Committee kills bill giving women right to nurse in...

Assembly Digest

March 10, 2001|By From staff reports

Committee kills bill giving women right to nurse in public

Legislation that would have guaranteed women the right to breast-feed in public was killed yesterday by a House of Delegates committee.

The action by the Environmental Matters Committee came just a day after a similar measure won unanimous approval in the full Senate. About half the states in the country have such laws.

The proposal was prompted in part by a Reisterstown woman who was asked not to breast-feed her child on a bench in a toy store. Health advocates supported the measure to encourage more women to breast-feed their infants until 12 months of age, following the recommendations of the American Academy of Pediatrics.

Senate panel approves charter school proposal

A Senate committee moved yesterday to encourage public charter schools in Maryland, approving a bill to give the authority to create such schools to local school boards and the state school board.

Charter schools are public schools run by groups or institutions with contracts giving them public funding as well as independence from some rules and regulations. Typically, they hire their own teachers and pick their own instructional programs, but their charters may not be renewed if student achievement doesn't improve.

The bill approved by the Senate Economic and Environmental Affairs Committee is similar to a bill waiting for a vote in a House committee. Though school districts technically have the authority to approve charter schools, state legislation is required to let charter schools apply for federal start-up funding.

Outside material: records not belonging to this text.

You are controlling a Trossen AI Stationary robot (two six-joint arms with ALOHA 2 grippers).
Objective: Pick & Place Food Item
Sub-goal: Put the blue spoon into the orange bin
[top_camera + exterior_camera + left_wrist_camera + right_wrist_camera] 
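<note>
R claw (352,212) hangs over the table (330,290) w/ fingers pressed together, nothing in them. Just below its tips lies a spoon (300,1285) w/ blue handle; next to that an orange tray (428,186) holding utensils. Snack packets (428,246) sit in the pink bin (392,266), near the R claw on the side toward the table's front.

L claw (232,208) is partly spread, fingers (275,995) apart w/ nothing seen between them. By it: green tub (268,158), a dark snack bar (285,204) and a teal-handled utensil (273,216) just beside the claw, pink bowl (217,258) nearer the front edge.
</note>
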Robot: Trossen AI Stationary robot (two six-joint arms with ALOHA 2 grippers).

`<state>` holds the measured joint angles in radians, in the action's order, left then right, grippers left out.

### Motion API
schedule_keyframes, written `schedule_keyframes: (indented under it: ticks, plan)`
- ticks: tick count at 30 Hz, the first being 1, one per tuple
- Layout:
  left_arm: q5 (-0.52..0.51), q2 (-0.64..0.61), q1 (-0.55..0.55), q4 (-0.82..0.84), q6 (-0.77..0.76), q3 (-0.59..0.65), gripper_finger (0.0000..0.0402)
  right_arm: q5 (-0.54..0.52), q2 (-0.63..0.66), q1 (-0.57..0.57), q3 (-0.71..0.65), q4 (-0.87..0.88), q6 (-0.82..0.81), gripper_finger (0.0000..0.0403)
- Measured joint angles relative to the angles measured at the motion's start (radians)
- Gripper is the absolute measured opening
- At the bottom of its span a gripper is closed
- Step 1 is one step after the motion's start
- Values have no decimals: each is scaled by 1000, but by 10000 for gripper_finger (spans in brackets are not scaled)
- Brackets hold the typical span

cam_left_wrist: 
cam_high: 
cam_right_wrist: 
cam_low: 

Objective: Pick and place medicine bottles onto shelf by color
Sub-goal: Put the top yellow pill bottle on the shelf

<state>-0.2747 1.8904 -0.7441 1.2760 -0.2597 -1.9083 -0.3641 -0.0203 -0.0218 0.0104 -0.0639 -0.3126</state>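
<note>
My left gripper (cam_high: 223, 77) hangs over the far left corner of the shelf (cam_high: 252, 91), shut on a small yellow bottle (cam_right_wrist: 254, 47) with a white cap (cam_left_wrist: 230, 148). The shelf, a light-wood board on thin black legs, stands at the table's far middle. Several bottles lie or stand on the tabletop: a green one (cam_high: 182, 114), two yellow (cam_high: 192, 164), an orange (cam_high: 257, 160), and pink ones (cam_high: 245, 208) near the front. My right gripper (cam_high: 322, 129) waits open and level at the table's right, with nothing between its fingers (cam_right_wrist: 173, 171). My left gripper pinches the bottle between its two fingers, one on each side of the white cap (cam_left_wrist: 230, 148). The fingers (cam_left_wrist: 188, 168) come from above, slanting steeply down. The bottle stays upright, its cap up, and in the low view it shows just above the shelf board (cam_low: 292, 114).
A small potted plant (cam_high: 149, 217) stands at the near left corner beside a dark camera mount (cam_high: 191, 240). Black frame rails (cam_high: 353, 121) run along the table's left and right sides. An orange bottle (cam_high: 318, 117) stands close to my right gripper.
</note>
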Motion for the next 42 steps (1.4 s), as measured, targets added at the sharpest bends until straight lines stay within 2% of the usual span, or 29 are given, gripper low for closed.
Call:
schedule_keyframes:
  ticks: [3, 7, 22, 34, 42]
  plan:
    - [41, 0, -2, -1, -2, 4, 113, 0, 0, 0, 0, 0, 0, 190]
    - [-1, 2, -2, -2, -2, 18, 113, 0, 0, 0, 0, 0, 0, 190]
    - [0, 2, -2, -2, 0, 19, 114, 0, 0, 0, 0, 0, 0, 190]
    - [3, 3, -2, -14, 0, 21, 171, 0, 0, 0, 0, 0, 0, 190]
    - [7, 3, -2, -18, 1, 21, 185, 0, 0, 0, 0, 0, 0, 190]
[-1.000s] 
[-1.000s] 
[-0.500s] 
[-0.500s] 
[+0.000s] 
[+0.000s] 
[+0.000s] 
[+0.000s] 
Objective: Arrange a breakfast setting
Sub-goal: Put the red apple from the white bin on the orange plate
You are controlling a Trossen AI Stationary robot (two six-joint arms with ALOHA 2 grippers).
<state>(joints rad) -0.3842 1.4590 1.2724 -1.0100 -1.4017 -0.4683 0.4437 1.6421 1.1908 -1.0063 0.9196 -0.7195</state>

Senator hints at blocking sexual predator proposals

A Senate chairman suggested yesterday that he will block proposals before his committee to keep sexual predators locked up after they have completed their prison terms, preferring to wait for results of a state study of the issue.

Sen. Walter M. Baker, who chairs the Judicial Proceedings Committee, said he believes legislators could better consider such proposals next year, after the Department of Public Safety and Correctional Services completes a report this fall.

Baker made his comments as the committee killed a bill, sponsored by Sen. Norman R. Stone Jr., a Baltimore County Democrat, to place sexually violent predators under custody of the state health department until they're deemed safe to be at large. Similar measures are before the committee.

Commercial limits in schools move ahead

A stripped-down version of a proposal to limit commercialism in Maryland's public schools won narrow approval from a Senate committee yesterday.

The bill - sponsored by Sen. Paul G. Pinsky, a Prince George's Democrat - would require local school boards to adopt policies banning commercial advertising from school buses, prohibiting the sale of student information to private companies and restricting ads in classroom lessons.

The measure approved by a 6-4 vote in the Economic and Environmental Affairs Committee would not ban exclusive vending machine contracts, but would still set restrictions on long-term deals and require school to more strictly limit the times when pupils may buy soda or candy.